Abstract
Diagnosis of mid-cheek mass has always been a diagnostic dilemma for clinicians. The incidence of the accessory parotid gland (APG) has been well documented in the literature. However, a diverse spectrum of pathologies can arise from this accessory parotid tissue. Basal cell adenoma is a rare benign tumor that predominantly affects the parotid gland. Its occurrence in the accessory parotid gland has been documented in 9 cases till date. Surgical approaches for the management of such APG lesions have been in debate. This report documents a case of Basal Cell Adenoma arising in accessory parotid tissue in a 55-year-old woman who was treated by transoral excision. This paper also reviews previously documented cases of all APG lesions and attempts to elucidate the rationale for selecting an appropriate surgical approach.
Introduction
Diagnosis of mid-cheek mass is always challenging because of the anatomic complexities of this region. Pathology can arise out of the epidermis, dermis, nerves, vessels, accessory salivary gland tissue, Stensen’s duct, muscle, fat layer, or minor salivary glands. 1 Table 1 enlists differential diagnoses for such mid-cheek masses. 1 Smaller size lesions are even more misleading and may lead to incorrect diagnosis and subsequently inadequate treatment.
Differential Diagnosis of Mid-Cheek Mass.
Salivary gland tissue adjacent to the parotid duct (Stensen’s duct), but separate from the body of the parotid, is defined as accessory parotid gland (APG) tissue. 2 It is located along an imaginary line that extends from the tragus to a point midway between the ala of the nose and the vermilion border of the lip. Ahn et al in their computed tomographic assessment reported a 10% incidence of APG. 3 Frommer reported that accessory parotid tissue is present in 21% of the individuals. 4 Other studies have reported even higher incidence. 5
Historically, all benign tumors of salivary glands not showing pleomorphic characteristics were grouped under “Monomorphic Adenoma.” This terminology was dropped by World Health Organization (WHO) classification in 1991. Unfortunately, the terms monomorphic adenoma and basal cell adenoma have often been used interchangeably in the literature, which is inappropriate.

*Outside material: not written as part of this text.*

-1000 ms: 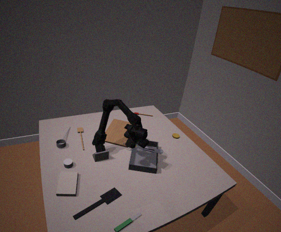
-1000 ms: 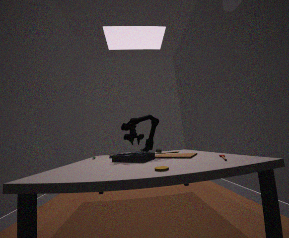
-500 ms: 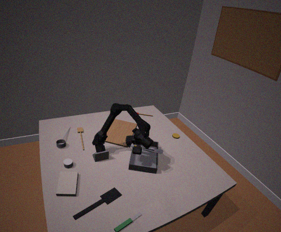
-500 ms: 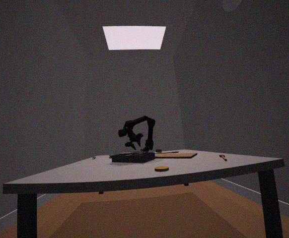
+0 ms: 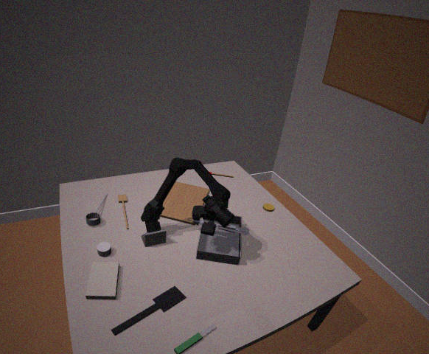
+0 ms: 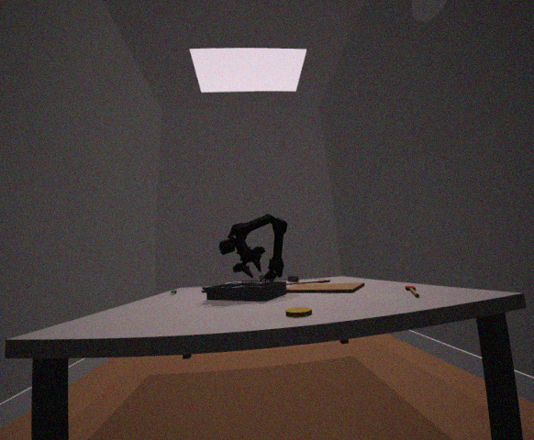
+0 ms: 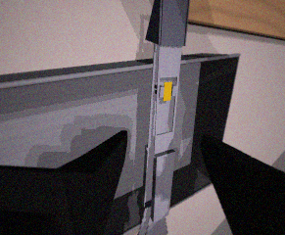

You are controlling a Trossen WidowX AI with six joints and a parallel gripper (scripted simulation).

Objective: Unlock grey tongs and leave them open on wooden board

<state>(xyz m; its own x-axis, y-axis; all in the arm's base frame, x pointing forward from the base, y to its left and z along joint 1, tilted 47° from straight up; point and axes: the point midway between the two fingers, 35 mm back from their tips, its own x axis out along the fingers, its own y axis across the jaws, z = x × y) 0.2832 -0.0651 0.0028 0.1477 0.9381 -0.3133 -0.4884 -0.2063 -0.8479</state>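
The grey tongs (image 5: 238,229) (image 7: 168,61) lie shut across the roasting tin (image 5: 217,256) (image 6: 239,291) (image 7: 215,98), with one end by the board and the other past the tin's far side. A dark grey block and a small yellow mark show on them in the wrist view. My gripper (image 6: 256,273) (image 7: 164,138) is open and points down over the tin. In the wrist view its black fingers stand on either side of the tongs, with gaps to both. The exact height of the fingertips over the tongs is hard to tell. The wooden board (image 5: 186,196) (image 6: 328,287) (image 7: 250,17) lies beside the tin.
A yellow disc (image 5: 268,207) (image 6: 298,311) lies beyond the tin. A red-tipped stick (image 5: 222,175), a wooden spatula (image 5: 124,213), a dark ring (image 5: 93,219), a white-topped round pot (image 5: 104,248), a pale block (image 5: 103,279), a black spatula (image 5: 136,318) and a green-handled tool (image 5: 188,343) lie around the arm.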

The term Basal Cell Adenoma was first used by Kleinsasser and Klein in 1967. BCA is far more common in the parotid gland. It predominantly affects females above 50 years of age. Four subtypes of BCA have been identified viz. solid, trabecular, tubular, and membranous. Among these, membranous variants have multifocal micro-adenomas and a high rate of malignant transformation.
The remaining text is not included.